Uber a fait de même avec les taxis. Notre vieux système économique a vite créé quelques lois d’interdiction. Mais nous savons tous, au fond de nous, que c’est peine perdue.
Même topo avec « Menu next door », un service internet mettant des voisins qui cuisinent en contact avec des voisins qui ont faim. L’AFSCA (Agence Fédérale pour la Sécurité de la Chaîne Alimentaire) peut convulser autant qu’elle veut, la transition est sociétale, mondiale et irréversible.
Qu’en est-il de nos écoles ? Constatons d’abord que rares sont ceux qui osent encore dire que tout va bien. Notre société évolue beaucoup plus vite que l’école et l’écart se creuse. Ceux qui veulent la fuir pour une école privée ou un enseignement à la maison sont de plus en plus nombreux.
Constatons ensuite que l’école a beaucoup de mal à évoluer. Les innovations éparses que l’on observe sont généralement sans lendemain. Sauf le tableau vert remplacé par le tableau blanc que je ne trouve pas bouleversant. Non, la vraie question est : « l’école va-t-elle disparaître ? »
L’école encore en vigueur chez nous ressemble actuellement trop souvent à une usine ou à une caserne. Cette école-là est vouée à disparaître. Et je ne la regretterai pas, même si elle a bien servi dans notre bon vieux XXe siècle que je ne suis pas certain de regretter non plus.

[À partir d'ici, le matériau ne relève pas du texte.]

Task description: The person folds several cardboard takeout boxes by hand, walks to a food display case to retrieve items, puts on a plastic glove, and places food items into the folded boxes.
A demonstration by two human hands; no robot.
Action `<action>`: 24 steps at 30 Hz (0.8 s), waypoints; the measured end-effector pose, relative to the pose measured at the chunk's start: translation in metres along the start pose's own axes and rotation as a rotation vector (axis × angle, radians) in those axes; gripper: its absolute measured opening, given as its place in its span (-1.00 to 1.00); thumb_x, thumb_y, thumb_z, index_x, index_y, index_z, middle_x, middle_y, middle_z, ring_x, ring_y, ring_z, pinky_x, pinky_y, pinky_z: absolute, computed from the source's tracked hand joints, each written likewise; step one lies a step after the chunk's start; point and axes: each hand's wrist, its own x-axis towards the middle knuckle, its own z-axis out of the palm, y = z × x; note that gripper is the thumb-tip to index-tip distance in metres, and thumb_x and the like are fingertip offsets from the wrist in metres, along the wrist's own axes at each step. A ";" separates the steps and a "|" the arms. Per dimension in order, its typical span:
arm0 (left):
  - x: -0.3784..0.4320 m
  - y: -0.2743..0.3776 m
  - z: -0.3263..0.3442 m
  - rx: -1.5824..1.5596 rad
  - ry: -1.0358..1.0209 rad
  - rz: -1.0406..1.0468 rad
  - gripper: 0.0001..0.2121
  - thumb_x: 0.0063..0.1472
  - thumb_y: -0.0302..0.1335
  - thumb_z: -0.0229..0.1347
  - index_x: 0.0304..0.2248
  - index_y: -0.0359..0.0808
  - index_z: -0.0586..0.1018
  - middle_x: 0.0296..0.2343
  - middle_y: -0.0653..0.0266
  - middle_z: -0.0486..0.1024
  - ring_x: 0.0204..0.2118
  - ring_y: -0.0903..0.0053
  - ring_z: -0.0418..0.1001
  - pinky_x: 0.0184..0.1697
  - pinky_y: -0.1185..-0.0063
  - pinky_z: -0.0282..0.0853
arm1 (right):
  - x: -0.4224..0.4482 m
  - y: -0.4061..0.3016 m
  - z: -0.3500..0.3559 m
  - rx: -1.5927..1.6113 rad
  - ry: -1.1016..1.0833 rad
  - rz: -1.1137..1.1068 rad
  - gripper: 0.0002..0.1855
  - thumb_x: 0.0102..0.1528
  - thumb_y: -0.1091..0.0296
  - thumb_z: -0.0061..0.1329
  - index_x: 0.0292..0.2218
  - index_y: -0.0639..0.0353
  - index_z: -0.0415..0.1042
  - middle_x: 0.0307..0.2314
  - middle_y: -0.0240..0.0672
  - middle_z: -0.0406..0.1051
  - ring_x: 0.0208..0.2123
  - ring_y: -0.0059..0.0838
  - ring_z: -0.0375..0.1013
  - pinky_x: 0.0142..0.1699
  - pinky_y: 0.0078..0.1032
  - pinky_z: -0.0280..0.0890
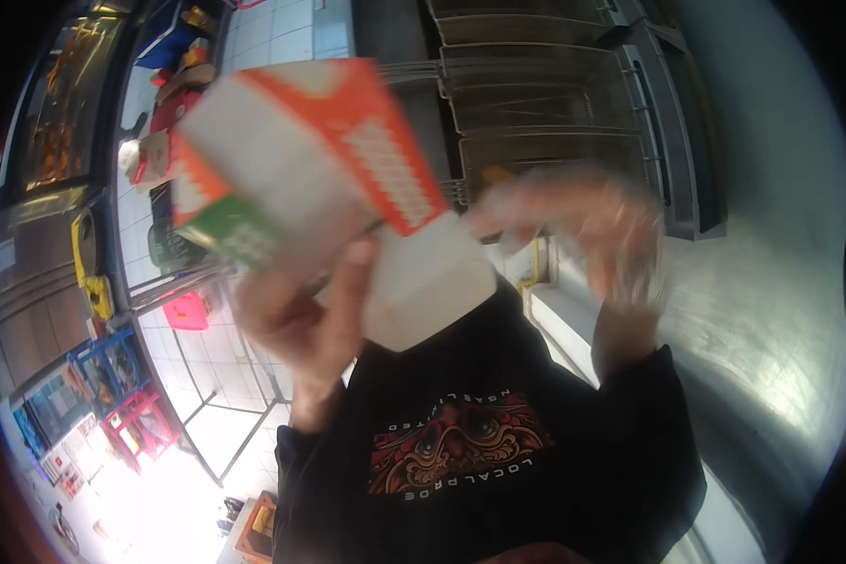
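My bare left hand (310,303) grips a paper food box (289,148), its thumb pressed against the near side. The box is white with orange and green printed panels, tilted and blurred by motion. To its right is my right hand (578,225) in a clear plastic glove, fingers pointing towards the box's edge. Blur hides whether that hand holds anything or touches the box. Beyond it lie wire baskets (543,92) in a metal frame, with a small orange-brown piece (497,175) in the nearest one.
A steel surface (754,310) runs along the right. At far left stands a glass display case (70,99) with browned food. A tiled counter holds a dark bag (173,236) and a pink container (187,310). Blue (109,370) and pink crates (141,426) are lower left.
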 end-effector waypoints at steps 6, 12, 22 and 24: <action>-0.011 -0.045 -0.067 -0.469 0.254 -0.161 -0.47 0.11 -0.79 0.07 0.12 -0.42 0.36 0.01 0.01 0.44 0.05 0.35 0.43 0.13 0.42 0.34 | 0.005 0.010 -0.073 -0.766 0.211 0.544 -0.48 0.18 -0.07 0.04 -0.06 0.21 0.52 -0.22 -0.09 0.56 -0.16 -0.28 0.57 -0.12 -0.44 0.47; 0.002 -0.050 -0.060 -0.180 0.494 -0.217 -0.28 0.19 -0.76 0.06 0.28 -0.20 0.06 -0.05 0.03 0.48 -0.02 0.40 0.49 0.05 0.44 0.43 | -0.001 0.129 -0.101 -1.446 0.111 1.059 -0.44 0.14 -0.09 0.08 -0.09 0.28 0.54 -0.26 -0.04 0.56 -0.18 -0.15 0.55 0.00 -0.37 0.40; -0.009 -0.083 -0.061 -0.891 0.284 -0.432 -0.74 0.39 -0.37 0.01 0.01 -0.24 0.42 0.01 0.21 0.43 0.05 0.49 0.39 0.12 0.40 0.33 | 0.004 0.226 -0.151 -1.008 0.301 1.131 -0.29 0.14 -0.30 -0.06 -0.24 0.35 0.57 -0.28 0.08 0.53 -0.16 -0.10 0.54 -0.04 -0.30 0.36; -0.006 -0.078 -0.053 -0.865 0.239 -0.460 -0.70 0.42 -0.36 -0.05 0.06 -0.30 0.40 0.01 0.20 0.43 0.05 0.47 0.40 0.11 0.43 0.33 | 0.007 0.227 -0.151 -1.126 0.320 1.162 -0.28 0.12 -0.32 -0.06 -0.24 0.35 0.56 -0.28 0.07 0.53 -0.17 -0.10 0.54 -0.03 -0.32 0.36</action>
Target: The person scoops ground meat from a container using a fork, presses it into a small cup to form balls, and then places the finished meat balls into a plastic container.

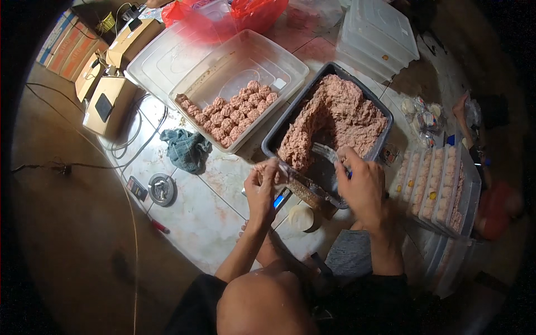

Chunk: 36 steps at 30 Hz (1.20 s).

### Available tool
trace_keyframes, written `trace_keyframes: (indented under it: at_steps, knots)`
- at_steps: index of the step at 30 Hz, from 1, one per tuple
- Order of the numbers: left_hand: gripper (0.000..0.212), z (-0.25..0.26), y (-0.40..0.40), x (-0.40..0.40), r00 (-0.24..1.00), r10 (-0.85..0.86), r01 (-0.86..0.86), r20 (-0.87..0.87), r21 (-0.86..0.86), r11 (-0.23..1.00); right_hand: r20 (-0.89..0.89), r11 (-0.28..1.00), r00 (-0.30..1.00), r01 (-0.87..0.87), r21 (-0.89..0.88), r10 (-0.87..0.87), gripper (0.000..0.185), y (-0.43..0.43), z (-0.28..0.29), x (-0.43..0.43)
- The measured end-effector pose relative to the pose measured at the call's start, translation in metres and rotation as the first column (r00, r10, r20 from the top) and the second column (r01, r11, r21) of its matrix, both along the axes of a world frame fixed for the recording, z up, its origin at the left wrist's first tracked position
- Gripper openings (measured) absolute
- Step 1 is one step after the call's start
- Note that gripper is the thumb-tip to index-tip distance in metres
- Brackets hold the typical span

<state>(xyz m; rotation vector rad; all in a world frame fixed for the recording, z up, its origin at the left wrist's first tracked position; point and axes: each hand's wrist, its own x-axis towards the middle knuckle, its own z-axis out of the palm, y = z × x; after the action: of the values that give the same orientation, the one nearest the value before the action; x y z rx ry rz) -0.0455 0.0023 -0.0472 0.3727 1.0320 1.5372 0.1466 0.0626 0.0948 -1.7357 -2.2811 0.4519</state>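
My left hand point(263, 188) pinches a lump of pink minced meat mixture point(264, 168) at the near left edge of a dark plastic tub point(270, 144). A large mass of the same mixture point(339, 100) fills the tub's far part. Over the tub's near right side, my right hand point(362, 186) grips a tool point(324, 151) with a blue part between the fingers; its exact kind is unclear. A translucent plastic box point(293, 69) beyond my left hand holds rows of rough meat balls point(236, 115). A small scale with a lit blue display point(279, 202) lies partly hidden below the tub.
Left lie a green cloth point(186, 148), an ashtray point(162, 189), a red lighter point(160, 226) and cables. Filled translucent boxes point(444, 188) stand right, stacked boxes point(377, 37) behind, a red plastic bag point(259, 14) at the top. A round pale container point(301, 217) stands near my feet.
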Motion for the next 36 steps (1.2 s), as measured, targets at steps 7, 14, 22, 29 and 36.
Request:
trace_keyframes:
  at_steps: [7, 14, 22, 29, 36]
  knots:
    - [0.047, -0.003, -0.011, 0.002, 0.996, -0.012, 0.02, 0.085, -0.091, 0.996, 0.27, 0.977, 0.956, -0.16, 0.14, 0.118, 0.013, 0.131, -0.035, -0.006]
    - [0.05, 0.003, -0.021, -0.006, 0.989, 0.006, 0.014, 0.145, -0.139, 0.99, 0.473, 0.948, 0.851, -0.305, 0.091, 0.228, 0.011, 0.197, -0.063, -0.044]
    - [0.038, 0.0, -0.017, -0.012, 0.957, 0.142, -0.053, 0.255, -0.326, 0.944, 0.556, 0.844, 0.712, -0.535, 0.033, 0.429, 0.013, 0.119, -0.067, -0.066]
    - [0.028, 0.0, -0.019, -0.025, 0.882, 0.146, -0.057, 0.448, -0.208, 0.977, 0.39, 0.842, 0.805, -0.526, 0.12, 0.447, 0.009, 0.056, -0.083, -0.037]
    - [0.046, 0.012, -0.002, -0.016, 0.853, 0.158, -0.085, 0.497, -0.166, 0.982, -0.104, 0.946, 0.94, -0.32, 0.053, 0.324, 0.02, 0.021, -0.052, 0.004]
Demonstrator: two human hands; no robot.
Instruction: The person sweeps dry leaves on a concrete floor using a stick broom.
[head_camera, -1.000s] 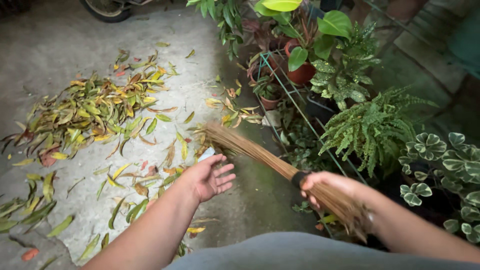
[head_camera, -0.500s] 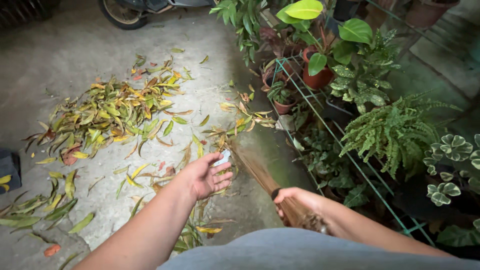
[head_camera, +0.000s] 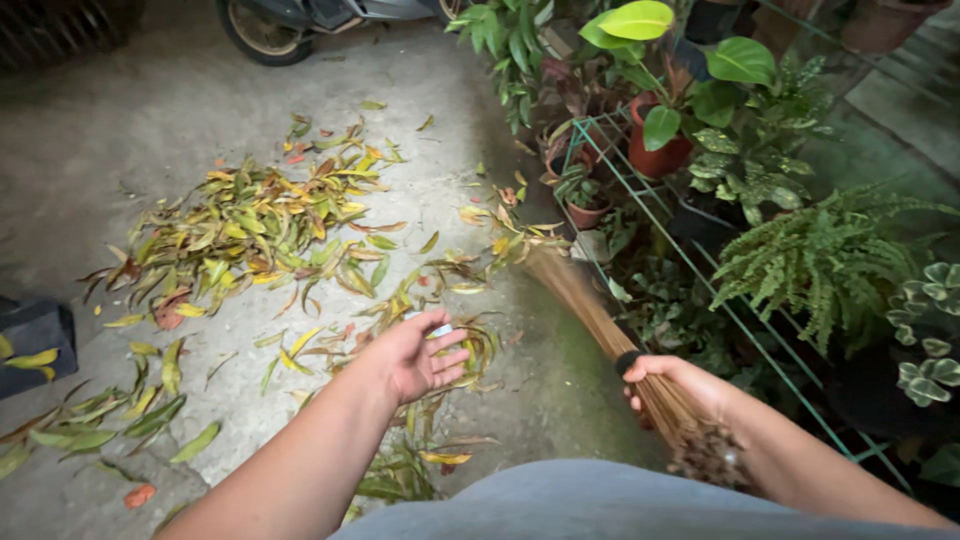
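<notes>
My right hand (head_camera: 672, 382) grips a stick broom (head_camera: 585, 308) of thin brown ribs near its bound end; the bristle tips rest on the concrete by the plant rack. My left hand (head_camera: 415, 355) hovers open, palm up, over scattered leaves, holding nothing. A heap of yellow, green and brown fallen leaves (head_camera: 250, 225) lies on the concrete floor to the left. More loose leaves (head_camera: 430, 290) trail between the heap and the broom tips.
A green wire plant rack (head_camera: 640, 205) with terracotta pots (head_camera: 655, 155), ferns (head_camera: 820, 260) and leafy plants lines the right side. A motorbike wheel (head_camera: 262, 35) stands at the top. A dark box (head_camera: 35, 340) sits at the left edge.
The broom swept in toward me and then swung back out to the right, toward the rack. The view shifted right. My left hand stayed open over the leaves.
</notes>
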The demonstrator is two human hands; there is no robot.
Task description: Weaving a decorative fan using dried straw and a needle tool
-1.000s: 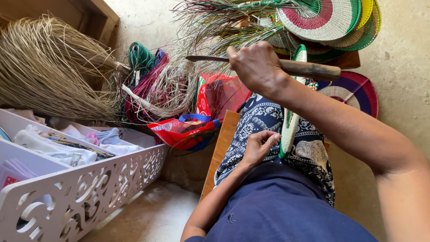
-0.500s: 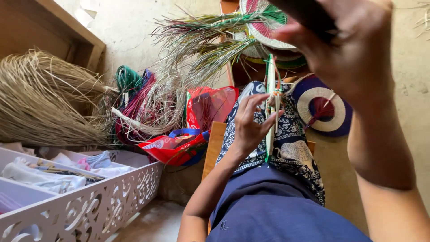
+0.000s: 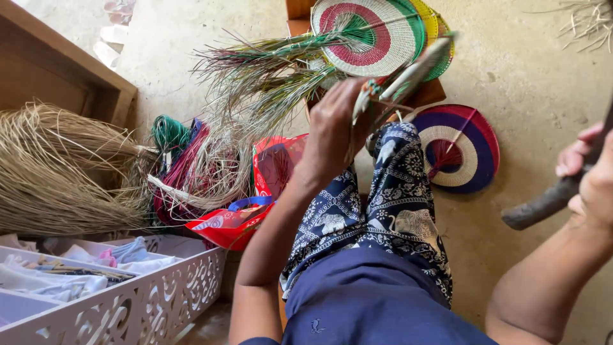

Par contre, je suis convaincu que nous avons toujours besoin d’un lieu où les enfants se rassemblent pour apprendre. Je ne sais pas s’il sera obligatoire, ni si tous les enfants le fréquenteront tous les jours. Je ne sais pas si les adultes encadrants seront fonctionnaires, ni s’ils s’appelleront « enseignants ». Je ne sais même pas si ce lieu s’appellera toujours « école » plutôt que « bibliothèque » ou « maison des jeunes ».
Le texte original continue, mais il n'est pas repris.